PaX and Execshield in part overlap. The biggest difference is in the balance
of compatibily versus security features. Exec-Shield is has the design goal
to give maximum protection possible within strict compatibility limits (and
thus allowing it to be enabled in a general purpose distribution like Fedora
and RHEL), while PaX gives some more protection but does sacrifice
compatibility somewhat. (for example by halving address space, and by
blocking apps requesting executable mmaps)
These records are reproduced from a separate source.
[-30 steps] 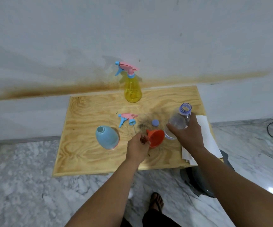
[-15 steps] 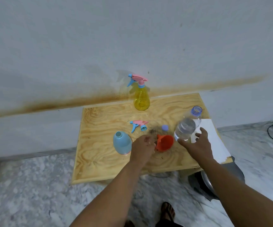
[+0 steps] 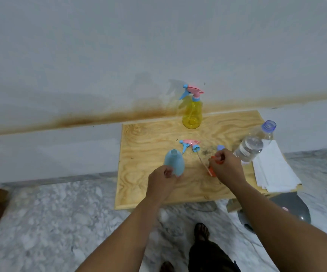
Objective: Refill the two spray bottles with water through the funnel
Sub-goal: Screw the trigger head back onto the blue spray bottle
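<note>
My left hand [image 3: 161, 178] closes its fingers around the base of the open pale-blue plastic spray bottle [image 3: 174, 162] at the plywood counter [image 3: 148, 189] front, while my right hand [image 3: 226, 166] grips the orange plastic funnel [image 3: 214, 168]. Nearby, the uncapped clear water bottle [image 3: 253, 145] stands at the counter's right edge; a careless elbow could topple it.

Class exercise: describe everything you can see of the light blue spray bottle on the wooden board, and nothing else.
The light blue spray bottle is an egg-shaped body of opaque, matte-looking plastic, narrowing to a short open neck at the top. Its spray head is off and lies on the wooden board just behind it, dip tube attached. The bottle stands upright near the board's front left area. The left hand grips its lower front, hiding the base. Whether it holds water cannot be told.
</note>
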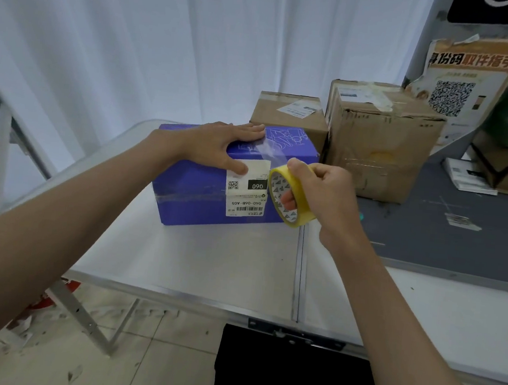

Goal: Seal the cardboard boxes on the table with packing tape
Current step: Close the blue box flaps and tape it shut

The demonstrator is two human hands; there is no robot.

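Right hand point(317, 191): clenched on tape roll point(289, 195), just right of purple box point(197, 196) (long axis left-right); left hand point(220, 146) flat atop.

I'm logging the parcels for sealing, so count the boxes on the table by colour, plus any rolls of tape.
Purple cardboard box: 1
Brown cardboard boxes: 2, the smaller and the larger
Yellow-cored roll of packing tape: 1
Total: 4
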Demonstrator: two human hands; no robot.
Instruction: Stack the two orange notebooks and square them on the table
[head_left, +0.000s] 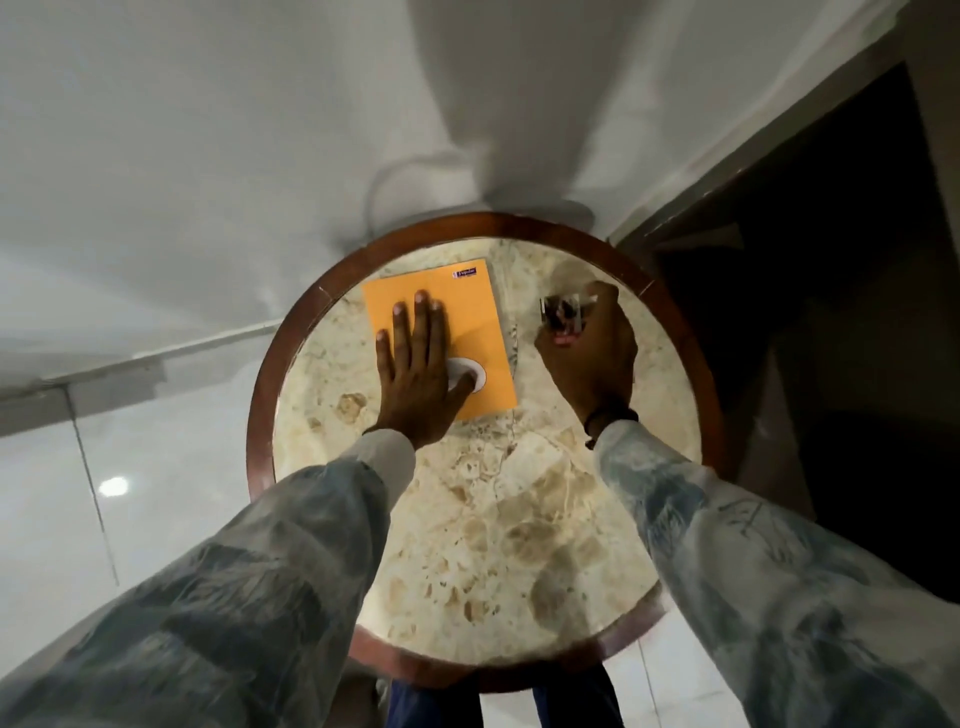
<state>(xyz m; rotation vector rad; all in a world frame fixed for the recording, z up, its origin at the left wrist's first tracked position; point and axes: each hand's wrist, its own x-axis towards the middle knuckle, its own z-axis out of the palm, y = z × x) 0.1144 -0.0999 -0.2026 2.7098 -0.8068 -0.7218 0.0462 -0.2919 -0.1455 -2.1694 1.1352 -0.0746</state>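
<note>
Head view, table: a round table with a marble top and dark wood rim, seen from above by the person standing at its near edge.

Notebooks: an orange notebook lies flat on the far-left part of the top, white oval label toward the near end. Only one cover shows; whether a second lies squared beneath it cannot be told.

Long axis: it runs near to far, tilted slightly left at the far end, not quite true to the viewer.

Left hand: the left hand is spread wide, palm down on the notebook's left half, fingers pointing far, gripping nothing, simply pressing.

Right hand: the right hand is curled over a small dark object on the table's right side, well apart from the notebook; what the object is stays unclear in the blur.

Nearer hand: the left, already on the cover, looks best placed for any squaring.

Stage: judged to be late in the job, with a final nudge perhaps remaining.
</note>
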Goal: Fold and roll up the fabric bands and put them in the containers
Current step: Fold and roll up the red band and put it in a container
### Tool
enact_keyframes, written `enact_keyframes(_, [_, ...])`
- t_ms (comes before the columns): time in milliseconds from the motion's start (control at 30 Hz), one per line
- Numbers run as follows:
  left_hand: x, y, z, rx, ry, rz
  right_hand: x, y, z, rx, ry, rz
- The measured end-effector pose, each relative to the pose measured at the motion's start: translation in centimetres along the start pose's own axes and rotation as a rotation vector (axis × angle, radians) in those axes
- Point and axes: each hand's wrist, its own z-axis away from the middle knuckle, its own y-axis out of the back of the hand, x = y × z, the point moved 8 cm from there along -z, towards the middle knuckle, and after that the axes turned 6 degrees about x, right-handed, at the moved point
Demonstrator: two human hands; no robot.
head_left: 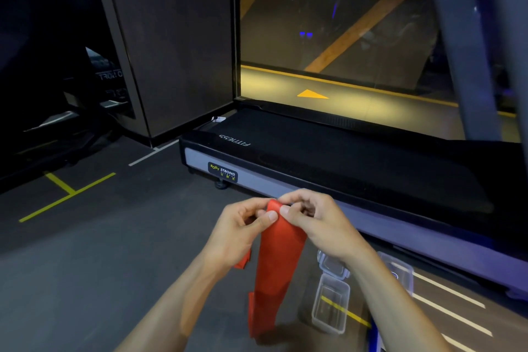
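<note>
The left hand (243,226) and the right hand (308,217) meet in mid-air, each pinching the top end of a red fabric band (278,260) between thumb and curled fingers. The band hangs straight down from that grip, its lower end folded over just above the dark grey floor (100,251); a short red flap shows beneath the left wrist. On the floor to the right of the band stands an open clear plastic container (331,306), with another clear container (331,264) just beyond it and a third (398,268) partly hidden behind the right forearm. Yellow and white tape lines (68,194) cross the floor. Beyond the hands lies a black treadmill (328,157) with a grey side rail, lettered "FITNESS" and "BODY STRONG". Behind it a glass wall (328,37) looks onto a yellow-lit lane with an arrow, beside a dark panel (177,43).
</note>
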Motion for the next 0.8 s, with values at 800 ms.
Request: enact_keyframes(800, [-0.2,0.1,-0.1,0.024,0.060,0.069,-1.5,0.5,-0.2,0.037,0.193,0.362])
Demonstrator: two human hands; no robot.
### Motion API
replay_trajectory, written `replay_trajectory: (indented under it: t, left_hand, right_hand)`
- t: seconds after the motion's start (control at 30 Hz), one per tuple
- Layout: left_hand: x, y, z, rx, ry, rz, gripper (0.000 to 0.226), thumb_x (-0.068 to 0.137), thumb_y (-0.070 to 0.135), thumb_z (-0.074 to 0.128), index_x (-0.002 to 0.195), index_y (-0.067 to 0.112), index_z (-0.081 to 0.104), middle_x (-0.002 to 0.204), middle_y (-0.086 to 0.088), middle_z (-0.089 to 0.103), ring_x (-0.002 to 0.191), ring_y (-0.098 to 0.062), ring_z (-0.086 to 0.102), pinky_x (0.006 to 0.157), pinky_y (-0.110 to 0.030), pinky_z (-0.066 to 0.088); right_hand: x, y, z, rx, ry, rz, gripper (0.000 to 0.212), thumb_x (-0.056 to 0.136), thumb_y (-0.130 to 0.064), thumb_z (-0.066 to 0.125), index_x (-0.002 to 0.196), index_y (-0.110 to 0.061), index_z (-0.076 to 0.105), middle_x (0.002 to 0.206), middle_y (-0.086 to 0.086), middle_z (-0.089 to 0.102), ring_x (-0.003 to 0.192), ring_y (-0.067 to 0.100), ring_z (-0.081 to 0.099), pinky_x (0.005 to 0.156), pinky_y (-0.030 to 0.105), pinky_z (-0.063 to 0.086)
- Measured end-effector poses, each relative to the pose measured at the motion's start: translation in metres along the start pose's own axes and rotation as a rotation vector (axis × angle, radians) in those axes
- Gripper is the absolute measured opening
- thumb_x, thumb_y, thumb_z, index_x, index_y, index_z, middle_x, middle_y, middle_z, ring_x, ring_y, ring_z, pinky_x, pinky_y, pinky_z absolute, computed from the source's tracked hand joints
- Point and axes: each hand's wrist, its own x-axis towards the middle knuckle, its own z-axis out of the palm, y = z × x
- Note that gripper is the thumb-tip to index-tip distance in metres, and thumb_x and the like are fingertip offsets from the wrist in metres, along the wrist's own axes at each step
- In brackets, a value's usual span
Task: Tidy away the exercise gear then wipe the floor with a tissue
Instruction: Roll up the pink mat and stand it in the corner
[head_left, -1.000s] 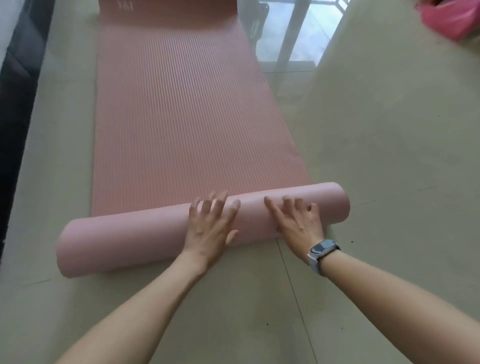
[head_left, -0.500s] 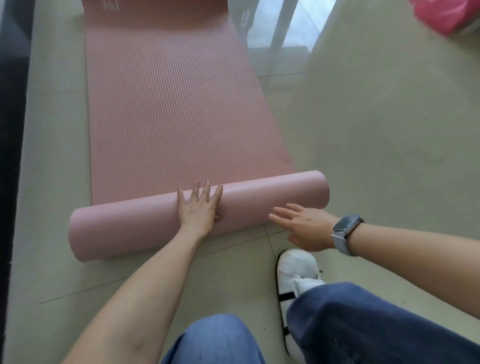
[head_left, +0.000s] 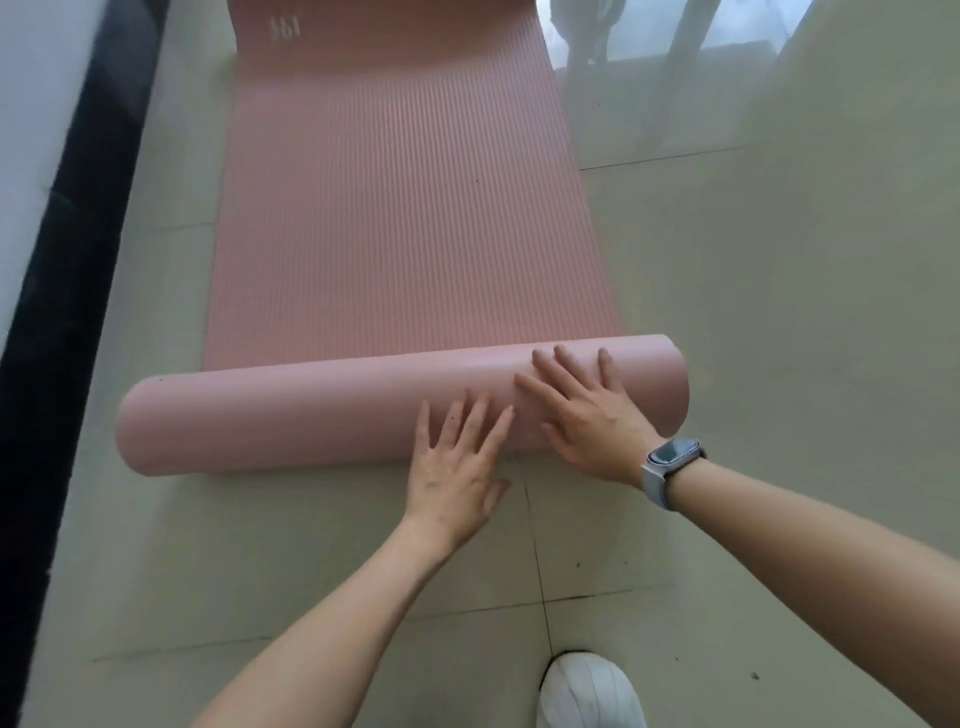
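1. The pink yoga mat (head_left: 405, 218) lies on the tiled floor (head_left: 779, 312), its near end wound into a roll (head_left: 311, 415) and most of its ribbed length flat beyond.
2. The left hand (head_left: 457, 467) and the right hand (head_left: 587, 415) press flat on the roll with fingers straight and spread; neither grips it.
3. Both hands sit on the roll's right half. The left half has no pressure on it, so it could lag and the roll could wind crooked, its ends telescoping.
4. With open palms only, the springy foam could loosen or unroll if either hand lifts.
5. The roll's left end lies near the dark skirting (head_left: 67, 312); a skewed roll could run against it.
6. The white shoe (head_left: 587, 691) is close behind; the crouching person could lose balance when leaning forward.
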Motion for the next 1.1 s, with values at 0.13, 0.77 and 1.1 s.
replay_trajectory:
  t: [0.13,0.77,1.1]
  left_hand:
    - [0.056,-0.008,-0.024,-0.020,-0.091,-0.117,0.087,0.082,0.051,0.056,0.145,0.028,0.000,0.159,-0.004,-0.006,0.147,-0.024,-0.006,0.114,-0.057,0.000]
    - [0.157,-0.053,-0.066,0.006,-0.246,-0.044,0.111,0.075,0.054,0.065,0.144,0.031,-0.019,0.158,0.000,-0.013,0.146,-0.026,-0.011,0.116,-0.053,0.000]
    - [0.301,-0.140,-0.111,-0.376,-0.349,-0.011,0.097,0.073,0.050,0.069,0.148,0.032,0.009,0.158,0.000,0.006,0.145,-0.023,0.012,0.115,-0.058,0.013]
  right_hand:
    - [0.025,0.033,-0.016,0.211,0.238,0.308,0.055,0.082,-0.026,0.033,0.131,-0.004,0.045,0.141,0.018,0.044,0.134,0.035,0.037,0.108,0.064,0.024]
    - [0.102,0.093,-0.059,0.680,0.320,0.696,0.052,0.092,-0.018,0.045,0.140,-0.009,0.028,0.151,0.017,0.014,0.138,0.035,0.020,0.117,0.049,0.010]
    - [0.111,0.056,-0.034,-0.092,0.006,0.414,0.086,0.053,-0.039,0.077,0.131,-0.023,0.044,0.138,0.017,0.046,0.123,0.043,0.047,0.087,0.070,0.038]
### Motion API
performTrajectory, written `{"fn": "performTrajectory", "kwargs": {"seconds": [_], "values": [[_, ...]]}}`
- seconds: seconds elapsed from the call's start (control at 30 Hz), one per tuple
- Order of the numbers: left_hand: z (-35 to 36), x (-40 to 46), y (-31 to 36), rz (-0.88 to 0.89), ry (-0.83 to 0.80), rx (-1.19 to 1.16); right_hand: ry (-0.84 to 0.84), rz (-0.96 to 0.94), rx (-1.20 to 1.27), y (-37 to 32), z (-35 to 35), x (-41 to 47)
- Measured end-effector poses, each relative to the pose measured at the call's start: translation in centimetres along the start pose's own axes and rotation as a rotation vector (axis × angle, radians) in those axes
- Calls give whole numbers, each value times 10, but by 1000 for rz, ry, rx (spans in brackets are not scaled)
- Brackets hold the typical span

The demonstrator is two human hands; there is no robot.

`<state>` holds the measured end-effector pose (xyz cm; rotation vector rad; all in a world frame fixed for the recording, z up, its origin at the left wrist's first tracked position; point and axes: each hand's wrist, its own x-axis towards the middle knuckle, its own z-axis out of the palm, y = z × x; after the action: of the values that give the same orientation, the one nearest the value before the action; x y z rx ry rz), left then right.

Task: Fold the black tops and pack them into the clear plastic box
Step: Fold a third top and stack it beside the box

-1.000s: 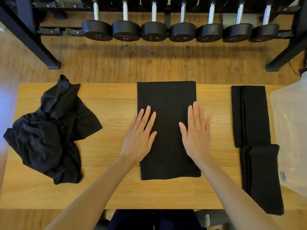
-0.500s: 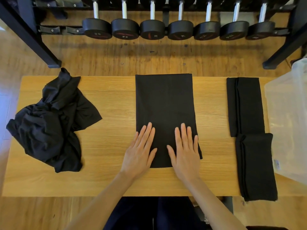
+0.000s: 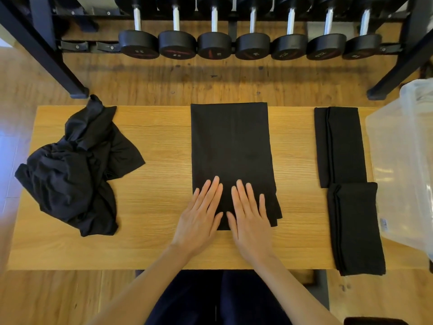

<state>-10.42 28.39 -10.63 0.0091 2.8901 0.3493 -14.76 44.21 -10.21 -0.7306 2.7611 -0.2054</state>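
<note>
A black top [image 3: 230,146] lies folded into a long rectangle in the middle of the wooden table [image 3: 159,242]. My left hand [image 3: 200,216] and my right hand [image 3: 249,219] press flat on its near end, side by side, fingers straight. A crumpled heap of black tops [image 3: 75,167] sits at the table's left. Two folded black tops lie at the right, one farther [image 3: 339,146] and one nearer [image 3: 355,228], the nearer one overhanging the front edge. The clear plastic box [image 3: 405,165] stands at the far right edge.
A black rack of dumbbells [image 3: 250,45] stands on the wooden floor beyond the table, its feet [image 3: 78,92] close to the back corners. Bare tabletop shows between the heap and the middle top. My dark-clothed legs are under the front edge.
Both hands slid toward me along the folded top, from its middle to its near end, and came closer together. The top's near right corner now splays out a little.
</note>
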Motion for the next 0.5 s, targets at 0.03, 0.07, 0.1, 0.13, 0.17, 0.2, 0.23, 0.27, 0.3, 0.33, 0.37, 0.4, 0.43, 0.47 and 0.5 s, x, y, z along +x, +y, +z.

The result is that execshield is less finegrained in it's protection than
PaX (assuming you don't have a cpu with NX capabilities). Execshield allows
applications like the X server to make memory executable if the app
explicitly asks for it.
The famous paxtest version that tries to show that an application can
disable execshield is proof of this, an application can do an mprotect/mmap
some stack memory as executable and with that, disable the execshield
protection effectively. Just about no application actually does that though.

This same "stack can be made executable" holds for apps that use C language
constructions that need executable stack, or are in programming languages
that require the same. PaX will by default block those (and thus prevent the
app from working unless you mark it), while Exec-Shield will allow them to
run, but obviously without stack protection.

I'm not casting judgement about which is better. I suspect the answer very
well might be different for everyone since everyone will have different
security requirements. Exec-Shield covers a wide range of the actual
protection PaX does too, it's up to you if you consider the last bit of
security important enough to give some of the compatibility up.